• ASSIGNED TASK: Transcribe, verbatim, every line from the start of the entries through the line that contains "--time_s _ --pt"; include both boundary lines and omit all others.

Top of SUPPLIED MATERIAL

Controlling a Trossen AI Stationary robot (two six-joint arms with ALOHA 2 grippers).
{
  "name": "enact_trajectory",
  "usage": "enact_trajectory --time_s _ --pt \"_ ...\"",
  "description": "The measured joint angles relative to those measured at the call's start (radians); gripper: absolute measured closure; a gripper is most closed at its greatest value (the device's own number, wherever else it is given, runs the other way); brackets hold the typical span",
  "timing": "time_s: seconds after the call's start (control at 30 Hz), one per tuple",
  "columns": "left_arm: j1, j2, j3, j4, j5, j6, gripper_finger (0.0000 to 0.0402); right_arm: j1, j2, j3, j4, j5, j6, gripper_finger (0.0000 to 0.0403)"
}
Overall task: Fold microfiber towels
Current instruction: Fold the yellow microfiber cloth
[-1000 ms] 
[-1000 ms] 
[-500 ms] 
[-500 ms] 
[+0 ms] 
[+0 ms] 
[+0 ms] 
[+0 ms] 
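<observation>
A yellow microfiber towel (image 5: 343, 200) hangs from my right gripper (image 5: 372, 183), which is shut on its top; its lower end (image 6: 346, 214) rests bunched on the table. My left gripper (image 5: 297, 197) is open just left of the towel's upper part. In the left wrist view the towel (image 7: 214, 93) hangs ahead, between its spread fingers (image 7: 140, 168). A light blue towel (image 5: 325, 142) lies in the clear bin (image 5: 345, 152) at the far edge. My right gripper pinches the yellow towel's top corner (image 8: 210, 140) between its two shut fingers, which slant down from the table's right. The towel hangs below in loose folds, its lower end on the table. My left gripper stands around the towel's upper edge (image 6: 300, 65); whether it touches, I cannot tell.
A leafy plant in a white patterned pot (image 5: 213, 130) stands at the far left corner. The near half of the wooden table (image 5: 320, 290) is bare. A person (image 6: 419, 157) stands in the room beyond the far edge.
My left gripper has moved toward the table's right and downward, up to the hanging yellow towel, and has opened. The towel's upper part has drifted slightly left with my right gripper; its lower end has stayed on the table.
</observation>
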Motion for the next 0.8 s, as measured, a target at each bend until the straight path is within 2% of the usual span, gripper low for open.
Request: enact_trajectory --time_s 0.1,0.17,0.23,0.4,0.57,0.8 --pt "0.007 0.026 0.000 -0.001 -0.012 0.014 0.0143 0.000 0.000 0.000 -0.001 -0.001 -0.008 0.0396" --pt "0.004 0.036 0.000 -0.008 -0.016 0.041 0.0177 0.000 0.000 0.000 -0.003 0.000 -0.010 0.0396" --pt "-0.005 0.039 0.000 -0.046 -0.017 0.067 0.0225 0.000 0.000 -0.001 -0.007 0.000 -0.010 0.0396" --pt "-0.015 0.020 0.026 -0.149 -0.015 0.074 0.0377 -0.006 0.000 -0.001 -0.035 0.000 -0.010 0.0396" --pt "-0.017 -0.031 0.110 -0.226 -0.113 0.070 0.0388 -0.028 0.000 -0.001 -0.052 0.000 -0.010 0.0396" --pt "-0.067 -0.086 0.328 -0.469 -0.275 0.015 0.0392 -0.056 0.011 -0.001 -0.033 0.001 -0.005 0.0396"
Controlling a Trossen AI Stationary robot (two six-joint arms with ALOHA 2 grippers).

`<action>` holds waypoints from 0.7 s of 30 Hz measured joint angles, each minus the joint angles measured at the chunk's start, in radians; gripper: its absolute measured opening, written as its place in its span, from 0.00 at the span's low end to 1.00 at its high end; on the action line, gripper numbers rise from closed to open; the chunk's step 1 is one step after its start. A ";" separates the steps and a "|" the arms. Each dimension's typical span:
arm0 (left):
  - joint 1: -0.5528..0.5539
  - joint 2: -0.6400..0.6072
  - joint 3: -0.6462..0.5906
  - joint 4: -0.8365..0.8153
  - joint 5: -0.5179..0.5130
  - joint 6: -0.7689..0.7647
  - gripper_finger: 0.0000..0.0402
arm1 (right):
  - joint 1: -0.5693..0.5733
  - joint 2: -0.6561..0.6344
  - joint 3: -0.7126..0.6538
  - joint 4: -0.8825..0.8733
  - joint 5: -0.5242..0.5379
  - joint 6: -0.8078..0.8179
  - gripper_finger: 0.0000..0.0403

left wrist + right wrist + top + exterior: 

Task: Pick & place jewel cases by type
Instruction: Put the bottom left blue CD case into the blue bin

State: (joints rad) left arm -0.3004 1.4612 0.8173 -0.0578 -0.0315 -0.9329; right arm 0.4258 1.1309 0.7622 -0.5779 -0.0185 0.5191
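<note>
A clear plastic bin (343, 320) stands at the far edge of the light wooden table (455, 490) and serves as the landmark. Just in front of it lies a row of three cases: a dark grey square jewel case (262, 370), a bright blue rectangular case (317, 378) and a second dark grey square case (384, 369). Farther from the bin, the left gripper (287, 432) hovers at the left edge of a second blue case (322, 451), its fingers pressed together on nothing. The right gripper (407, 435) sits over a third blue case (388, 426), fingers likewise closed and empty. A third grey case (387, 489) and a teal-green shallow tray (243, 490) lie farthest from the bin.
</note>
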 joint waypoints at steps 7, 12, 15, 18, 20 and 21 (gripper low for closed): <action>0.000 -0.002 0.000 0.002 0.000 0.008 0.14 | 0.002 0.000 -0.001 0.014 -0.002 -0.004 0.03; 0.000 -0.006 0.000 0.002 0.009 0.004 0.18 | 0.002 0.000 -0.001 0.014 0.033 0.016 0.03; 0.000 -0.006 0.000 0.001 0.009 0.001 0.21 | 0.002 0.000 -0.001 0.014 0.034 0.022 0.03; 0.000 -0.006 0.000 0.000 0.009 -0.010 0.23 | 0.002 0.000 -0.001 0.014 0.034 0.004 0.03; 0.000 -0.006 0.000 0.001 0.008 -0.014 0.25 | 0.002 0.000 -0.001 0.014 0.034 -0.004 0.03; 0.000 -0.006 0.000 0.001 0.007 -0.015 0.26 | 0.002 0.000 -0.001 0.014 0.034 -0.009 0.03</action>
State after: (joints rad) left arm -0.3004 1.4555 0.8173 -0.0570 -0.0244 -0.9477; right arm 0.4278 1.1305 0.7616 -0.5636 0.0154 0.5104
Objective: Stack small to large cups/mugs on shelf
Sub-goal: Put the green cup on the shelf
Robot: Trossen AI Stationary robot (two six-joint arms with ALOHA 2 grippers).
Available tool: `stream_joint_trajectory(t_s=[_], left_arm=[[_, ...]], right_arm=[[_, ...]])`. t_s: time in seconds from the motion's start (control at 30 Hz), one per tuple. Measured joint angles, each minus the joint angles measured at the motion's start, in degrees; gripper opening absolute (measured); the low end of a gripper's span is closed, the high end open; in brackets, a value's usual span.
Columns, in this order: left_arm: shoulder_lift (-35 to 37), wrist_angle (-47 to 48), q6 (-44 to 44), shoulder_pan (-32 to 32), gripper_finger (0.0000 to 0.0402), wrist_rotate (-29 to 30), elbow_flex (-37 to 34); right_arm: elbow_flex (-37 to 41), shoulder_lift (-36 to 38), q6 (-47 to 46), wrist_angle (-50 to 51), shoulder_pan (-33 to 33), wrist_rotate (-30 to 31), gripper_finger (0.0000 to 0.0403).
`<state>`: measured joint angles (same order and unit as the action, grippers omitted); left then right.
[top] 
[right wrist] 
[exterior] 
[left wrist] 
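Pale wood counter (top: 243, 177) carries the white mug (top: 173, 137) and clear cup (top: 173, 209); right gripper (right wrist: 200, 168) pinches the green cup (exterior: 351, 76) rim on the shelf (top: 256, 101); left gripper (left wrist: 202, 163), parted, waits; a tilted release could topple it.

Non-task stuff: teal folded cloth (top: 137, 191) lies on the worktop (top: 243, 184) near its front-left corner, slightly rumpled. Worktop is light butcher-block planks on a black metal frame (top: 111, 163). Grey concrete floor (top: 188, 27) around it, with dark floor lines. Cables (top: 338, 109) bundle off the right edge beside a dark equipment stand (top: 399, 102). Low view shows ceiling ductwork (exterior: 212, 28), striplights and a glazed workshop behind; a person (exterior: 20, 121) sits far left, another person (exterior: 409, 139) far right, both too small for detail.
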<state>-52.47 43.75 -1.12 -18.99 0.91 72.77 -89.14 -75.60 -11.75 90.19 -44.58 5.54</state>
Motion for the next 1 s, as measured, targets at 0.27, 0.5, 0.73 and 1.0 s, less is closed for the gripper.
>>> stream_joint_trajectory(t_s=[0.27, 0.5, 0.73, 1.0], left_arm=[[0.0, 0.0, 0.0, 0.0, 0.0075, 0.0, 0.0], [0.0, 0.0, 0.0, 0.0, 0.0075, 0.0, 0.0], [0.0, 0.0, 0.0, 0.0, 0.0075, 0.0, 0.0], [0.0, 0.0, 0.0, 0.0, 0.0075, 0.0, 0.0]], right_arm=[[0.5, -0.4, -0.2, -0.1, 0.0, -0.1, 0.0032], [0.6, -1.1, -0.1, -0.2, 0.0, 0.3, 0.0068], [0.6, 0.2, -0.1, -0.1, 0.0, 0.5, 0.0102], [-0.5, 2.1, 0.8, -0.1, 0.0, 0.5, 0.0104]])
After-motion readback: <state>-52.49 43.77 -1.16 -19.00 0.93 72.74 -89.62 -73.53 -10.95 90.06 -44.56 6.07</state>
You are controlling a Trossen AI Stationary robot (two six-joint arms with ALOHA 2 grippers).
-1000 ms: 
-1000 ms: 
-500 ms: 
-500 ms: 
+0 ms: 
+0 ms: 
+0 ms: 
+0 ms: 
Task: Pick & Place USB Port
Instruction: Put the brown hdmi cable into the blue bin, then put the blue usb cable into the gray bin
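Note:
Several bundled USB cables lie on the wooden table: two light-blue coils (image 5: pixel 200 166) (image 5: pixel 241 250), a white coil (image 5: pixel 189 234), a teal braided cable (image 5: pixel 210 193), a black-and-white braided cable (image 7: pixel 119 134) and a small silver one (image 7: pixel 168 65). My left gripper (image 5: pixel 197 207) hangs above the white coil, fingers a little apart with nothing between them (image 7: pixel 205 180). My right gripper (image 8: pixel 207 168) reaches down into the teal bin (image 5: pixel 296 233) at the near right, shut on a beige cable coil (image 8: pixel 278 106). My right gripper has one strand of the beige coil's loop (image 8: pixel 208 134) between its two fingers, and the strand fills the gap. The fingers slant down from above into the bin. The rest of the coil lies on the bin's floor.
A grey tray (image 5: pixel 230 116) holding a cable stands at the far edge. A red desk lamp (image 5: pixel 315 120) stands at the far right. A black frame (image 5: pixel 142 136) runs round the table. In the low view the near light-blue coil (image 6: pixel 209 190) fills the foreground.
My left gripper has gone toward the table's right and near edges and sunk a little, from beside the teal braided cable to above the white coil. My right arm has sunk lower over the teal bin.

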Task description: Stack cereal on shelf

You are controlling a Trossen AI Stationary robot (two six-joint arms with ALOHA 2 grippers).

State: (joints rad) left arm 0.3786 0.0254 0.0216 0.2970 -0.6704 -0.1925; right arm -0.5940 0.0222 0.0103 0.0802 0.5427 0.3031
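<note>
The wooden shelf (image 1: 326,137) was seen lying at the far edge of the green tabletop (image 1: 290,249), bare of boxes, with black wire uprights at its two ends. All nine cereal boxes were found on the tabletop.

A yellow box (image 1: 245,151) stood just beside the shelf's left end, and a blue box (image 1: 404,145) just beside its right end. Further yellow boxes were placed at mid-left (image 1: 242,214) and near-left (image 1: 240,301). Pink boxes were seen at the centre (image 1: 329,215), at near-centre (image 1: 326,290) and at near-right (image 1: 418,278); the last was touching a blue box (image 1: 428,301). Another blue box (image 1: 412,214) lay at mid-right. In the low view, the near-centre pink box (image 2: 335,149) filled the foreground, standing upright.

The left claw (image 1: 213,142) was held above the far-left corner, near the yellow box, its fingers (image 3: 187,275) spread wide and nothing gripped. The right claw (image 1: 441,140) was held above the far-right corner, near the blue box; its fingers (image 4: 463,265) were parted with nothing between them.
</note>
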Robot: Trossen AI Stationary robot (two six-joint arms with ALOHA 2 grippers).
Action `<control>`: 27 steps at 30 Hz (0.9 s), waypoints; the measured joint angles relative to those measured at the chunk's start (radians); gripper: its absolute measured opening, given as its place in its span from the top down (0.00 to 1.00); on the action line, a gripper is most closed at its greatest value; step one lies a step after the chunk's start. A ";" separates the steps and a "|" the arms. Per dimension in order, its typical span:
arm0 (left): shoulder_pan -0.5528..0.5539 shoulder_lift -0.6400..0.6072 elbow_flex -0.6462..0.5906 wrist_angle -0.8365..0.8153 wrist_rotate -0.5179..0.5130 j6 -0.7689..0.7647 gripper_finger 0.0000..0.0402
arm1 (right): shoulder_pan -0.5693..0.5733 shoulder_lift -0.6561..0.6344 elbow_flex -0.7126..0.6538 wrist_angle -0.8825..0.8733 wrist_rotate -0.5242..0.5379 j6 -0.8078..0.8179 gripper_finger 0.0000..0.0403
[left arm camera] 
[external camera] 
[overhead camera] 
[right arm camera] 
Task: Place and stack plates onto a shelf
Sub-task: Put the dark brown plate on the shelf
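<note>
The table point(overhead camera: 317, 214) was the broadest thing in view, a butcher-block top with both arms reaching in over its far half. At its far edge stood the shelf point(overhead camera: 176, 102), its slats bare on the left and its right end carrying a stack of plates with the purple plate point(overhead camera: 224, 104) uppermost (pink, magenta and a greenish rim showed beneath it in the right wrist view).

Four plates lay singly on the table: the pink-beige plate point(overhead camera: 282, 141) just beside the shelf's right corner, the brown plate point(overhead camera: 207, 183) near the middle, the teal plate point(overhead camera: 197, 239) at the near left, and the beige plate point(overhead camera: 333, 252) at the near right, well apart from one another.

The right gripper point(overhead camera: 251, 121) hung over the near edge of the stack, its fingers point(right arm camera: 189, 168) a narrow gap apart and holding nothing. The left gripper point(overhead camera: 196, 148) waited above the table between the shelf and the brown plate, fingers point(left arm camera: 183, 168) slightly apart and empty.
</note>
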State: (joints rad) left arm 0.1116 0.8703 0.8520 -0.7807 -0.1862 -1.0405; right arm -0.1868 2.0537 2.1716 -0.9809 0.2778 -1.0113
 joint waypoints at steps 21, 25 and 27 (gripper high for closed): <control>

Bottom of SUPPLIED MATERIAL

• RESPONSE TO THIS EXERCISE:
Controlling a Trossen AI Stationary robot (two six-joint arms with ALOHA 2 grippers).
{
  "name": "enact_trajectory",
  "usage": "enact_trajectory --time_s _ --pt \"_ ...\"",

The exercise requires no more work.